*What the exercise asks*: Print the lines in the listing below that fall between the line with "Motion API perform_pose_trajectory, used" and the line with "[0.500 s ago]", those two lines included, exactly as they stand and with nothing else.

*Data under study*:

::::

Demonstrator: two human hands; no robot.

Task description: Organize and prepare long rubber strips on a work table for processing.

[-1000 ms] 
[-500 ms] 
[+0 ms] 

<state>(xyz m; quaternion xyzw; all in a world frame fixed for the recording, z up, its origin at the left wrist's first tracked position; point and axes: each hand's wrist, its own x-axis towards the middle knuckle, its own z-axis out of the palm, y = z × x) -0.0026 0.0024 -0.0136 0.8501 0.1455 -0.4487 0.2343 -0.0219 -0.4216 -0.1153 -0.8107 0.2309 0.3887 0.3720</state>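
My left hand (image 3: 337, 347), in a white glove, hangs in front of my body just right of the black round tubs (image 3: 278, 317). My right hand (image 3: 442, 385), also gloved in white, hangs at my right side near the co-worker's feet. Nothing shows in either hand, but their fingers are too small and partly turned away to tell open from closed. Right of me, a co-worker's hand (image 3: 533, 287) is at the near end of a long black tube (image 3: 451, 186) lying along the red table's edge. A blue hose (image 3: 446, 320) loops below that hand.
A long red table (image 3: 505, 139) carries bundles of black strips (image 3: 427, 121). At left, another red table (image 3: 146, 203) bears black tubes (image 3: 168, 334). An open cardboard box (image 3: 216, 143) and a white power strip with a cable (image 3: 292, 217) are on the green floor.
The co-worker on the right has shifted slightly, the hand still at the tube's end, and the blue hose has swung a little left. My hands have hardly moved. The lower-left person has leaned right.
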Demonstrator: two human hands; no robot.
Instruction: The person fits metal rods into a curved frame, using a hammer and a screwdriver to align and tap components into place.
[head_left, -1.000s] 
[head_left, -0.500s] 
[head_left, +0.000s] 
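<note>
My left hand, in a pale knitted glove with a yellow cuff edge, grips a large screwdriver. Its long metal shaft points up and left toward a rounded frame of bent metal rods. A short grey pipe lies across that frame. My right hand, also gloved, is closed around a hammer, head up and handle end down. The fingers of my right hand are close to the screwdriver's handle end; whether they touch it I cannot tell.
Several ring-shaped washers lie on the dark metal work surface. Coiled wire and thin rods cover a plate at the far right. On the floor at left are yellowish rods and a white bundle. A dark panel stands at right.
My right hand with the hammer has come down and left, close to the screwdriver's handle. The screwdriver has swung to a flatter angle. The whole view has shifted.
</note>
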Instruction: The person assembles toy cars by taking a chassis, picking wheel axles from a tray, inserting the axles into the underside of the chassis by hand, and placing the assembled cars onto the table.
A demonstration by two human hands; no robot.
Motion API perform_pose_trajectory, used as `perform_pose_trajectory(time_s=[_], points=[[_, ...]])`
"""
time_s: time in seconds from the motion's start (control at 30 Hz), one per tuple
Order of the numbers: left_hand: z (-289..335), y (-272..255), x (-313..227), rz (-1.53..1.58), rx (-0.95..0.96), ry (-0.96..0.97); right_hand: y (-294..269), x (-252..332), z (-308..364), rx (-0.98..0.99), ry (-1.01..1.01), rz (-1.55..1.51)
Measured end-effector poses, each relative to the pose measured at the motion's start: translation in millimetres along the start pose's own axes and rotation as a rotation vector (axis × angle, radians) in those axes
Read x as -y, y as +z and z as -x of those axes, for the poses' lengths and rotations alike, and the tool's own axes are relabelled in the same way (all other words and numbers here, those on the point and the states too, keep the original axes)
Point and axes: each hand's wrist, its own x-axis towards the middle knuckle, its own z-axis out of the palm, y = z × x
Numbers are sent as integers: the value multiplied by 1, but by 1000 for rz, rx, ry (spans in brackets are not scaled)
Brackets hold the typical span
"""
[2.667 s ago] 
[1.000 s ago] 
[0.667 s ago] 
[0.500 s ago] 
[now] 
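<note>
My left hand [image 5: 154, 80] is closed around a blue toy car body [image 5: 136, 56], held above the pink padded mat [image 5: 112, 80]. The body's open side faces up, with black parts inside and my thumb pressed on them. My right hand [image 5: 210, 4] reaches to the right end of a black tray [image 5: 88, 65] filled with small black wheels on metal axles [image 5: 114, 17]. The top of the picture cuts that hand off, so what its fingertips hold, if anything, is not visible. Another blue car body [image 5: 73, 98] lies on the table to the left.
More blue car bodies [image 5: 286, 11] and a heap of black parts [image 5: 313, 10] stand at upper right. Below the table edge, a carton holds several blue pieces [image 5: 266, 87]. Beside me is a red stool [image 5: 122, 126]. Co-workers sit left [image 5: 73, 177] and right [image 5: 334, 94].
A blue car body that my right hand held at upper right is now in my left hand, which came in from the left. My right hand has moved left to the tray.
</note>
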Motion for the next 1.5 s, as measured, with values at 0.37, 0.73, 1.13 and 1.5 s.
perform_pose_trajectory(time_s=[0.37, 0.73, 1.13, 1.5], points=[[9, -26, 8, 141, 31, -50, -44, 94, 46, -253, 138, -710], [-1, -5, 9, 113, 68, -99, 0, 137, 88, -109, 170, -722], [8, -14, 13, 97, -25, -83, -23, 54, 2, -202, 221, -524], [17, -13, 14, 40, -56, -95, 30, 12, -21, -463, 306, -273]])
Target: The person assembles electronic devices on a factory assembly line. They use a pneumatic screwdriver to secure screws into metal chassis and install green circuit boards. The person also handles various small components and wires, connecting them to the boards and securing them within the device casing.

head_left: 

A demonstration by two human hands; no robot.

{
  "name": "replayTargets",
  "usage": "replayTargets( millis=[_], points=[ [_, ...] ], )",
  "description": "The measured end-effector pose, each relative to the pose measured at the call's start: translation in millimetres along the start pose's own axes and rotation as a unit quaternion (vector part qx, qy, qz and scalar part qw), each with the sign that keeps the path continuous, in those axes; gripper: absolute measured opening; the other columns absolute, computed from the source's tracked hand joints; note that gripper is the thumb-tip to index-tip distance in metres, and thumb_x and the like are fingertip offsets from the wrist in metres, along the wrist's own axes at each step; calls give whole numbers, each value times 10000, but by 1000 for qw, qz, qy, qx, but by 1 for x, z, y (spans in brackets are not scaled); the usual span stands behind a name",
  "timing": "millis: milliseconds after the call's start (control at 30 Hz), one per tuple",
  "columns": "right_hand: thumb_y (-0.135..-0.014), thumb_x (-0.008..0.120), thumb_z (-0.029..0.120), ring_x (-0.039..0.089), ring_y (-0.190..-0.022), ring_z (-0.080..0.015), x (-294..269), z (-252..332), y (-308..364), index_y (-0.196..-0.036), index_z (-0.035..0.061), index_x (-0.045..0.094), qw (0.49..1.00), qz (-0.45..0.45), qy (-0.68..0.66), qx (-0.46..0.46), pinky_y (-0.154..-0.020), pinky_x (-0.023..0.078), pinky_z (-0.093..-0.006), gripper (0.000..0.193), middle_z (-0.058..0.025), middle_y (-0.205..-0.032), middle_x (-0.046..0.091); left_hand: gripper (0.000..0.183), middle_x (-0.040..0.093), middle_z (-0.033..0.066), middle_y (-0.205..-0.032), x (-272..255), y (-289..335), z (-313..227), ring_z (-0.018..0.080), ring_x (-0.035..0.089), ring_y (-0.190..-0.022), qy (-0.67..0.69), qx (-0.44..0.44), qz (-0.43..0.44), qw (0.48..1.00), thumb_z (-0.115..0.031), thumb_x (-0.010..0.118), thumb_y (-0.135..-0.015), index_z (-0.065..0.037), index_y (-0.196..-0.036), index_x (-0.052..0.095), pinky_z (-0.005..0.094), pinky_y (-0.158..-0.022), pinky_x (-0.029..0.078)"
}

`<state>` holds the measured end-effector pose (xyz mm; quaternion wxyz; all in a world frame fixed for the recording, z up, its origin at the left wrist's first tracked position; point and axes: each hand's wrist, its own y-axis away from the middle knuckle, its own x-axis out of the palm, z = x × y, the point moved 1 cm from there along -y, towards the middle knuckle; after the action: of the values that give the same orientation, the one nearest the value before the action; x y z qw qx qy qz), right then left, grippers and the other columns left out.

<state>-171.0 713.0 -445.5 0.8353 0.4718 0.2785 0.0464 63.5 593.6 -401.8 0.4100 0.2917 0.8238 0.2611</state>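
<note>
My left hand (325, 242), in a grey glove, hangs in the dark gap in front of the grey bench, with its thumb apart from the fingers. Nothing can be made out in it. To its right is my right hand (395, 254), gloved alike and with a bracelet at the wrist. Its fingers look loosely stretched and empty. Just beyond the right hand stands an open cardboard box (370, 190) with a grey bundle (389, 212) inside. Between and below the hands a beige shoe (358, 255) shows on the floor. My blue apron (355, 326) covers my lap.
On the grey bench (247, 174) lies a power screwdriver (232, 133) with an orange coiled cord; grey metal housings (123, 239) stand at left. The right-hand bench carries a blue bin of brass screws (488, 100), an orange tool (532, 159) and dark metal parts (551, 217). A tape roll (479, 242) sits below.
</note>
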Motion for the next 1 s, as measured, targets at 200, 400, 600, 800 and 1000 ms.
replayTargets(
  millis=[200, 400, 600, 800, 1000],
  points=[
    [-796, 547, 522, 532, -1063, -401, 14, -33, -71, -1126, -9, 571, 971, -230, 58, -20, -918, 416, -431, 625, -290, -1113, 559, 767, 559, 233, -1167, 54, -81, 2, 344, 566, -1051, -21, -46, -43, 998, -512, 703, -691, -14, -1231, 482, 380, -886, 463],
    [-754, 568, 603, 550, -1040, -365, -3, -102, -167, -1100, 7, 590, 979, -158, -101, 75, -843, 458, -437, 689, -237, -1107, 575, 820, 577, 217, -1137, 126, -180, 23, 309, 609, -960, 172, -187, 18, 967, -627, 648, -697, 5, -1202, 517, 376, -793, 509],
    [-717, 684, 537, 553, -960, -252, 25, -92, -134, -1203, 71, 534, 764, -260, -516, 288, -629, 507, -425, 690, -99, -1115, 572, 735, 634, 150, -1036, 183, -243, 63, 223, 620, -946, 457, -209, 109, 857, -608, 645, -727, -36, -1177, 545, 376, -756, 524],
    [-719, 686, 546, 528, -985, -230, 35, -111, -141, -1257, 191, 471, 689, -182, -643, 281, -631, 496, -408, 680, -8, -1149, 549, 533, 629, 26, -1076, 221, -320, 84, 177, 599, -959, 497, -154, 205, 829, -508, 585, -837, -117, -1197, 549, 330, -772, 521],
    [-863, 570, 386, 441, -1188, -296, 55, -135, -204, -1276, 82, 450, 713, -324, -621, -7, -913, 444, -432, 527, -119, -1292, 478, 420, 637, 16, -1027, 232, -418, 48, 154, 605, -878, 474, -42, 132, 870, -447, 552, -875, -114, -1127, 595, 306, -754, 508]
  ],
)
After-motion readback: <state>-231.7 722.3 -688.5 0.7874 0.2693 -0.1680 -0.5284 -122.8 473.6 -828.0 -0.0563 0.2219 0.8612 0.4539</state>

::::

*Solution to the exercise*:
Motion API perform_pose_trajectory, used as `perform_pose_trajectory(time_s=[_], points=[[_, ...]])`
"""
time_s: time in seconds from the motion's start (control at 30 Hz), one per tuple
Order of the numbers: left_hand: z (-289..335), y (-272..255), x (-313..227), rz (-1.53..1.58), rx (-0.95..0.96), ry (-0.96..0.97); right_hand: y (-294..269), x (-252..332), z (-308..364), rx (-0.98..0.99), ry (-1.01..1.01), rz (-1.55..1.51)
Measured end-effector poses, each relative to the pose measured at the motion's start: translation in millimetres along the start pose's own axes and rotation as a rotation vector (axis × angle, radians) in those axes
Read x as -y, y as +z and z as -x of those axes, for the poses' lengths and rotations alike, and the tool's own axes are relabelled in the same way (all other words and numbers here, those on the point and the states too, keep the original axes)
Point and axes: each hand's wrist, its own x-axis towards the middle knuckle, its own z-axis out of the palm, y = z × x
Numbers are sent as integers: the value multiplied by 1, but by 1000 for rz, rx, ry (spans in brackets are not scaled)
Brackets hold the typical span
"""
[2.667 s ago] 
[1.000 s ago] 
[0.667 s ago] 
[0.500 s ago] 

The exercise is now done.